Professor Sydney Ringer (1836- 1910) FRS.

Sydney Ringer – A man who came to Lastingham on holiday, lived in St Mary’s as a holiday and retirement home and who is buried here.  His memorial is not only the way he changed the practice of medicine but also the very extensive “Pearson Restoration” including the wonderful stone roof which contributes substantially to the church we see today.  We are grateful to David Miller, who has brought working parties to the church, for this article about a man who came and stayed in Lastingham and made a difference.

Physician and Professor of Pharmacology, University College London, parishioner and benefactor of St. Mary’s, Lastingham, North Yorkshire.

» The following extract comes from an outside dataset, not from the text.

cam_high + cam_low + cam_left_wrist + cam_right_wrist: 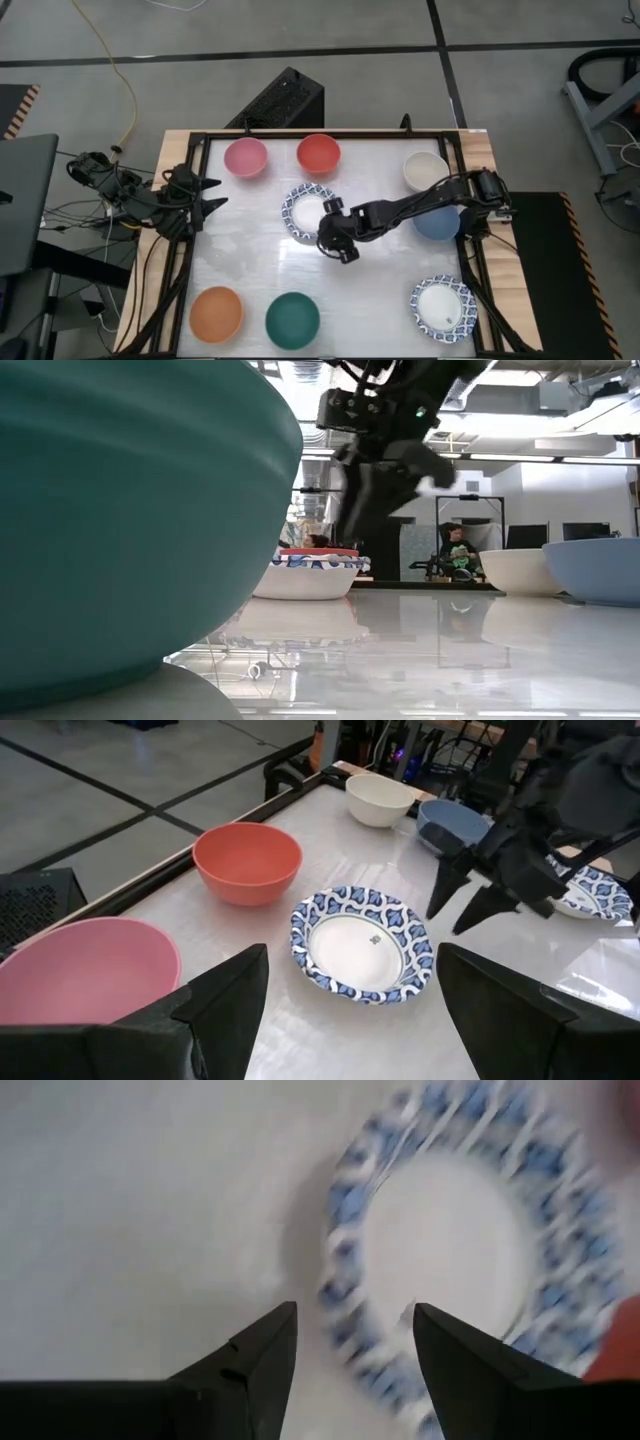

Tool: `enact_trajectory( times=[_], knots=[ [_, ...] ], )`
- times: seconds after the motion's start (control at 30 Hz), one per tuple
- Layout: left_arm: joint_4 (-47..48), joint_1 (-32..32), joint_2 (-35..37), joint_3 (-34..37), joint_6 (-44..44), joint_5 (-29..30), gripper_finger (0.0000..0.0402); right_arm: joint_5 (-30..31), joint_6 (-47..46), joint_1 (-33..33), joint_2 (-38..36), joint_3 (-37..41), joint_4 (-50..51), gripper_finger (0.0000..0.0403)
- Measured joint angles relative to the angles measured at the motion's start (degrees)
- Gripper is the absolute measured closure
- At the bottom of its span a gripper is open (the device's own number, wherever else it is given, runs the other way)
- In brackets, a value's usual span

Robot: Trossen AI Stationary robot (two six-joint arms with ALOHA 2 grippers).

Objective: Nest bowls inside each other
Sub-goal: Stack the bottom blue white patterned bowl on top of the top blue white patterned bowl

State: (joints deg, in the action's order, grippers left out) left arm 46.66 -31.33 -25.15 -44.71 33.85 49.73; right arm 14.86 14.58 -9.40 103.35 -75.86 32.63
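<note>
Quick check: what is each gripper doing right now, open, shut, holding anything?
Left gripper: open, empty, waiting at the table's left edge.
Right gripper: open, empty, above the blue-patterned bowl at mid-table.

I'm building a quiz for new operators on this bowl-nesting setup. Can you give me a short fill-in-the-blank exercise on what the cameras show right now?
1. The right gripper hovers with its jaws ____ beside the blue-patterned bowl at mid-table.
2. Next to the pink bowl on the far row stands the ____ bowl.
3. The left gripper waits at the table's ____ edge.
4. On the near row, the orange bowl sits beside the dark ____ bowl.

Missing words: open; red; left; green
</note>
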Motion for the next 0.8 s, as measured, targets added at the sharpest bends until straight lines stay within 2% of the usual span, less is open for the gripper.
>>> enact_trajectory(
  times=[0.17,0.33,0.6,0.8],
  knots=[
    [0.5,0.0,0.0,0.0,0.1,-1.0,0.0123,-1.9,-16.6,-2.3,0.0,-2.4,15.2,0.0183],
    [0.6,0.0,0.0,0.0,-0.2,-0.8,0.0123,-4.8,-35.8,-6.0,0.0,-2.4,24.6,0.0183],
    [0.6,0.0,0.0,0.0,-0.3,-0.8,0.0123,-9.4,-70.8,-13.7,0.0,-2.4,32.0,0.0184],
    [0.6,0.0,0.0,0.0,-1.1,0.5,0.0123,-14.8,-96.7,-18.8,0.0,-2.4,32.7,0.0184]
  ],
)
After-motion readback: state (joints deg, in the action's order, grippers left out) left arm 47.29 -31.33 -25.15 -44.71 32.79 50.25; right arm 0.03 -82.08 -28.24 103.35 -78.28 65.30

Ringer was a remarkable scientist and doctor, strongly associated with this village and St Mary’s church through much of his adult life. Sydney (sometimes written as ‘Sidney’) Ringer lies buried in the churchyard of St. Mary’s, together with his wife (Anne, née Darley) and elder daughter (Annie). Born in Norwich, he became an eminent London physician as well as Professor of Pharmacology. Ringer owned the lovely house named St Mary’s, in Anserdale Lane, as well as the old water mill which dates from 1800. During his distinguished professional life, Lastingham was his holiday and weekend retreat (his wife’s father, Henry Darley was Lord of the Manor) but it became his retirement home and is where he died (14 October 1910).  

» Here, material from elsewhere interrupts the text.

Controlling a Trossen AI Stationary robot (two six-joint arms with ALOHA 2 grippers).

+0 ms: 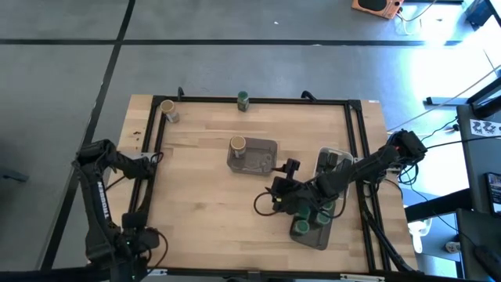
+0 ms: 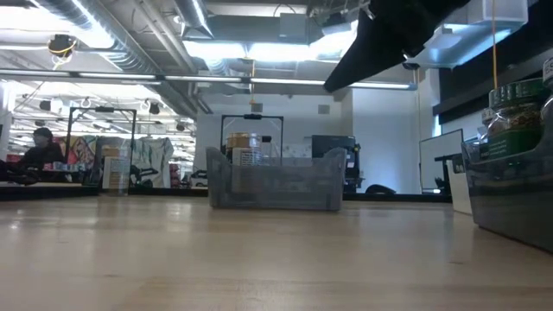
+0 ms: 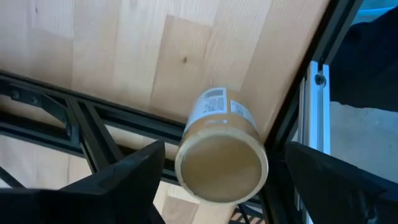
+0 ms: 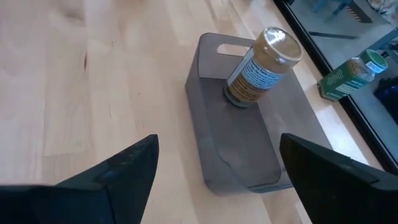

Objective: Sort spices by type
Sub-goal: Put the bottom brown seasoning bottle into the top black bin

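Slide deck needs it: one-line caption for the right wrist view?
Open right gripper hovers over a grey tray holding one upright tan-lidded jar; a green-lidded jar stands beyond at the table's edge.

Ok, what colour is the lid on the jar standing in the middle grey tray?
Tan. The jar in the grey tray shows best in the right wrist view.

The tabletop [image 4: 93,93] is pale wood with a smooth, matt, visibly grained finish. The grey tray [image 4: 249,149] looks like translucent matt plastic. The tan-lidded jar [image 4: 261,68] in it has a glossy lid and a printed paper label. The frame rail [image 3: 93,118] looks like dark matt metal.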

Ringer is renowned as the scientist and medical practitioner most properly credited with discovering the correct chemical composition for ‘physiological saline’. This salt solution allows the body’s tissues to function normally even when isolated from their blood supply, for a time at least. It replaces blood in many clinical circumstances. Ringer thus deserves to be as well‑know as other medical pioneers like Lister (for antisepsis) or Fleming (for penicillin), or Banting and Best (for insulin).

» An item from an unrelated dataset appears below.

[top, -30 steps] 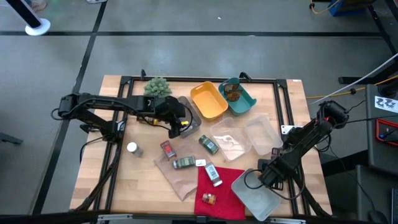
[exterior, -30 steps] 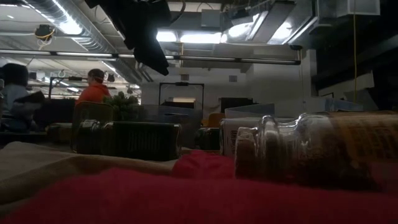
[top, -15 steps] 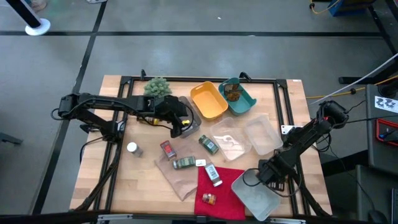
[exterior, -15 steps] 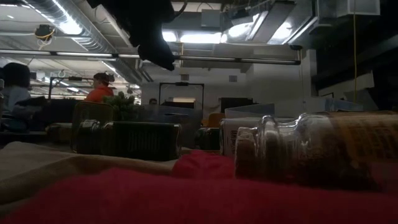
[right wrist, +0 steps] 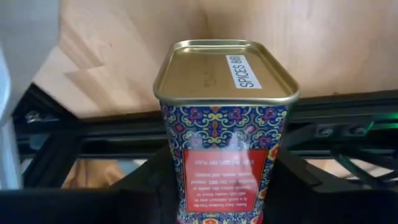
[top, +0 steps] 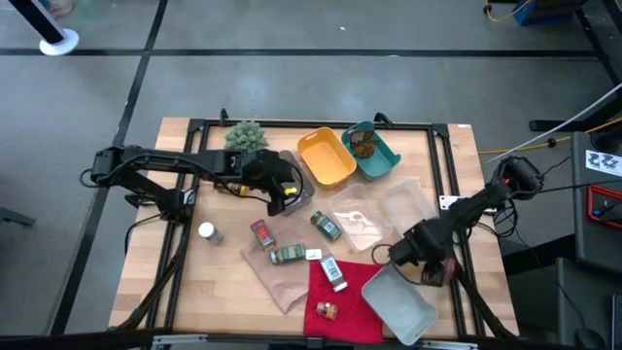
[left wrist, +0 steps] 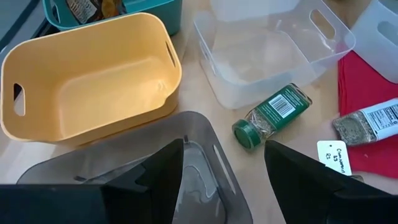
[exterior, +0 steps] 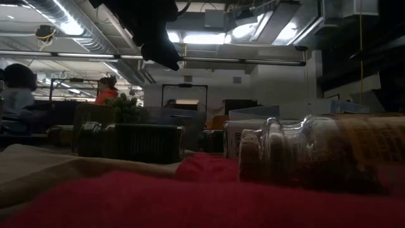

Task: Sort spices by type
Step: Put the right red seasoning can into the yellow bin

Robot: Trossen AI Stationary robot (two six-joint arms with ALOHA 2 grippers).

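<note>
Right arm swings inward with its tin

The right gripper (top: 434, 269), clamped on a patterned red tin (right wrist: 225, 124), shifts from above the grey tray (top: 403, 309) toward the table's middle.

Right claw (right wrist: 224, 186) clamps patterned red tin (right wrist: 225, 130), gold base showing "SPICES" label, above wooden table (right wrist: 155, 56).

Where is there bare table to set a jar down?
Bare wood lies left of the white-capped jar toward the table's left edge, and along the near edge left of the red cloth. The middle is crowded: jars, yellow bin, teal bin, clear trays.
</note>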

‘Ringer’s solution’ has allowed a huge range of biomedical research to be done, especially on isolated cells, tissues and organs. It essentially replaces blood plasma. Most people are familiar with the ‘saline drip’, a common sight in the operating theatre or hospital wards and even at accident sites. All patients can ‘accept’ this fluid into their bloodstream because it only contains salts; there are neither the cells nor the antigens that define blood groups but also bring the risk of ‘rejection’. Doctors and nurses can thus gain valuable time before whole-blood transfusion becomes necessary. Indeed, in many cases, saline alone is sufficient for the patient to overcome acute problems caused by blood loss, shock or dehydration; the body then replaces the other blood ‘components’ over days and weeks, without mishap.

Ringer’s name (usually simply as ‘Dr Ringer’) has been best known to the parishioners of St Mary’s for funding the 1879 ‘restoration’. This major benefaction (to designs by J.L. Pearson, RA) cost over £4000 at the time – perhaps £250,000 today. The restoration commemorated Ringer’s daughter Annie who died tragically at her own 7th birthday party; despite having an eminent physician for a father, she choked on a plum stone.

Any death of a young child is tragic but to choke on a plum stone at a 7th Birthday party is particularly so.  Sydney Ringer channelled his grief however into a substantial work of generosity.  You will see Ringer, and members of his family, named in several of St Mary’s stained glass windows which date mostly from 1879 restoration.